João Lourenço assume o papel do MPLA na luta contra a corrupção, apesar de este ser o partido que está à frente dos destinos de Angola desde 1975 e de muitos dos seus anteriores dirigentes serem agora alvo das investigações para o seu suposto combate. Só escapam os que, entretanto, deixaram de ter coluna vertebral, testículos, e cérebro, tornando-se em autómatos ao serviço do novo representante de Deus em Angola.

“O mérito do MPLA consiste no facto de, enquanto partido governante, ter orientado o Executivo a encetar esta cruzada de luta contra a corrupção, mesmo sabendo do presumível envolvimento de militantes e dirigentes seus nos mais diferentes escalões da hierarquia partidária”, admite João Lourenço, aplaudindo a coragem das “vozes discordantes da sociedade civil”, que condenam este problema há vários anos. Coragem que, contudo, quer agora substituída pela bajulação.

“O MPLA não tem de que de envergonhar, antes pelo contrário, com esta nossa postura de coragem e de total transparência, só temos de nos orgulhar e andar de cabeça cada vez mais levantada”, diz o presidente do partido. Nisto tem razão.
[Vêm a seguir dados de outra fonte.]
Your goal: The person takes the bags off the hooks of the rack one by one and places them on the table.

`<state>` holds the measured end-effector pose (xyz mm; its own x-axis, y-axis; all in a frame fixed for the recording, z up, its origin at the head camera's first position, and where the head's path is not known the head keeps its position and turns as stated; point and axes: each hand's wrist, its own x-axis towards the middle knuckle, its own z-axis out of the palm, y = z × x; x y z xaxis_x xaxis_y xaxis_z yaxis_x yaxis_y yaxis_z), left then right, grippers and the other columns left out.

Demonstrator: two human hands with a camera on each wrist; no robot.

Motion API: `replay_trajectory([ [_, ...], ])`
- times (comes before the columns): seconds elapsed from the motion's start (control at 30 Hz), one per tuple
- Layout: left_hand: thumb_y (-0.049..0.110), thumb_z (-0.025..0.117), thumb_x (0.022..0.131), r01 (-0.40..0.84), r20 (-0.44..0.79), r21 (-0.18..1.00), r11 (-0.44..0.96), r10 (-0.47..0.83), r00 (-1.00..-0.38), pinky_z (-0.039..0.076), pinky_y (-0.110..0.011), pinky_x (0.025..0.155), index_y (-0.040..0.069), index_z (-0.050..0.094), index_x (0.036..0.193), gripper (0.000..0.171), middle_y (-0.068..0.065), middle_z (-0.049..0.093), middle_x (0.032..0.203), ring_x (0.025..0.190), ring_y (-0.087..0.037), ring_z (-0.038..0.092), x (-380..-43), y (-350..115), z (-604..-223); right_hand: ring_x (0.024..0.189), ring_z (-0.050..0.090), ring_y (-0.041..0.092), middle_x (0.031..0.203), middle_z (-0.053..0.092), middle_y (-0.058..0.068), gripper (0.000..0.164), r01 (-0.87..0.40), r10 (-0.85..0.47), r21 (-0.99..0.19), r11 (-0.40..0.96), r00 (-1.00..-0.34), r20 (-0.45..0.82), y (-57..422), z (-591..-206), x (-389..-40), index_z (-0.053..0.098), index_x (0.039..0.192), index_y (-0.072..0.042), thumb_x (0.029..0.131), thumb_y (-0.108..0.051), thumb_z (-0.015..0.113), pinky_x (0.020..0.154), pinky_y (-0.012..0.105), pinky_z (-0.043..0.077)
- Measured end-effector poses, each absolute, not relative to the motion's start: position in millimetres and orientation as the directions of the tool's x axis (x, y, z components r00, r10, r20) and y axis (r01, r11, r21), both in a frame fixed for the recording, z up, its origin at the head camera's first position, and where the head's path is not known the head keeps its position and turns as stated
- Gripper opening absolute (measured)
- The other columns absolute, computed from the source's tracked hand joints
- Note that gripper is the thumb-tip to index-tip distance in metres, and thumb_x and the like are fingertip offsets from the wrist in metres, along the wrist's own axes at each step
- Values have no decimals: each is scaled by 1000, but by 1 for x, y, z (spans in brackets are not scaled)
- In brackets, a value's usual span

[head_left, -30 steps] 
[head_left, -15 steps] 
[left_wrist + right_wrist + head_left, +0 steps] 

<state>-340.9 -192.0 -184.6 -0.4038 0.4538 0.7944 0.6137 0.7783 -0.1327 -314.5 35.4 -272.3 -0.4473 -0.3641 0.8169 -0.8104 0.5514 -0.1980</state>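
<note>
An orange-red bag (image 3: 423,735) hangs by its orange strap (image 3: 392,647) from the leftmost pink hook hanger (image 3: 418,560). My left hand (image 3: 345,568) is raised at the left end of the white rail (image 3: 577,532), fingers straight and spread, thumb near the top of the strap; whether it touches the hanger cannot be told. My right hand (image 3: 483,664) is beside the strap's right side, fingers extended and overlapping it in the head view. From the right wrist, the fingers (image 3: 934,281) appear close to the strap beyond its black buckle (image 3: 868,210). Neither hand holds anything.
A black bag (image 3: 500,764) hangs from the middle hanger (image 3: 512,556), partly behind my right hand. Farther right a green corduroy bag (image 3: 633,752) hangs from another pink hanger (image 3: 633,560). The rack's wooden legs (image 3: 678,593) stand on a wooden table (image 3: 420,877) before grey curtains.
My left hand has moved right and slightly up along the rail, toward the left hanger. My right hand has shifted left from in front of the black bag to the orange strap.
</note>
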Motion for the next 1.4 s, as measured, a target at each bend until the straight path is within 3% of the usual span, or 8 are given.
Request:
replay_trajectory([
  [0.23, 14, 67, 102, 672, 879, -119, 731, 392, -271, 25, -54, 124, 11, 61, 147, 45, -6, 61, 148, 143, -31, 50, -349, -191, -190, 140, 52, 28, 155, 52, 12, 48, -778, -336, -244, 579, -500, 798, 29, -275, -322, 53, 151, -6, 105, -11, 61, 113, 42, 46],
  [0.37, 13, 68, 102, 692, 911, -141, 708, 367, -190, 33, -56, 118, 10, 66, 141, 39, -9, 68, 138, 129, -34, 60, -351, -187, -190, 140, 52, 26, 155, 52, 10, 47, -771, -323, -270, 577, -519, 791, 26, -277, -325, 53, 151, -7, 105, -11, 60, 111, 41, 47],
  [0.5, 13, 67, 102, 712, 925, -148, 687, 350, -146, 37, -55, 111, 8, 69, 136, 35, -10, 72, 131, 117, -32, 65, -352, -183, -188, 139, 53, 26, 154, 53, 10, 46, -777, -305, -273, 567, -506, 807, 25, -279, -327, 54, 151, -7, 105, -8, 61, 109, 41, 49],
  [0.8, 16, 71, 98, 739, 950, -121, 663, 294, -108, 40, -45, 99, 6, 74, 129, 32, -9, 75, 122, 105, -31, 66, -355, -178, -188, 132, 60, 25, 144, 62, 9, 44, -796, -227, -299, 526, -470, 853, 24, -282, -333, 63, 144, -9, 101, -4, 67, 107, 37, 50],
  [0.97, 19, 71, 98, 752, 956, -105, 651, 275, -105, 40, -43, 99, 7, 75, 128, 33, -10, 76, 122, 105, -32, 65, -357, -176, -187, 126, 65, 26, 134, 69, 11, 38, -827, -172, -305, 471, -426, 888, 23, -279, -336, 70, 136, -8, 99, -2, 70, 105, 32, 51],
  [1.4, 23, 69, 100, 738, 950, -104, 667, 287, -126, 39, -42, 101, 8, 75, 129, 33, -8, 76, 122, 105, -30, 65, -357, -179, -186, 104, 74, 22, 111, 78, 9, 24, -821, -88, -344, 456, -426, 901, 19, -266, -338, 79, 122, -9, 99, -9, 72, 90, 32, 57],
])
Quanto mais levantada estiver a cabeça, mais improvável é verem o que se passa no país real, nos caixotes de lixo que são o “self-service” de milhões de angolanos.

O Presidente do MPLA (e cada vez menos presidente dos angolano) promete uma “agenda política que fortaleça o patriotismo, o respeito ao primado da lei, o respeito pela diferença, que promova a tolerância política e a reconciliação nacional”, dizendo que a sua causa é a do “desenvolvimento económico e social de Angola”.

O país de todos nós, e não apenas o dos angolanos de primeira (os do MPLA), ganharia se fossem divulgadas, as muitas actas produzidas, no tempo do ex-vice presidente da Assembleia Nacional, João Lourenço, espelhando o seu inconformismo contra a corrupção, peculato e nepotismo praticados, unicamente, por José Eduardo dos Santos favorecendo os filhos, família e excluindo camaradas do seu partido, que são miseráveis, rotos e esfarrapados, como os vinte milhões de pobres.

O problema está que nesses 38 anos, todos os “joões lourenços” do MPLA eram consciente e milionariamente surdos, cegos e mudos. Tal como acontece hoje.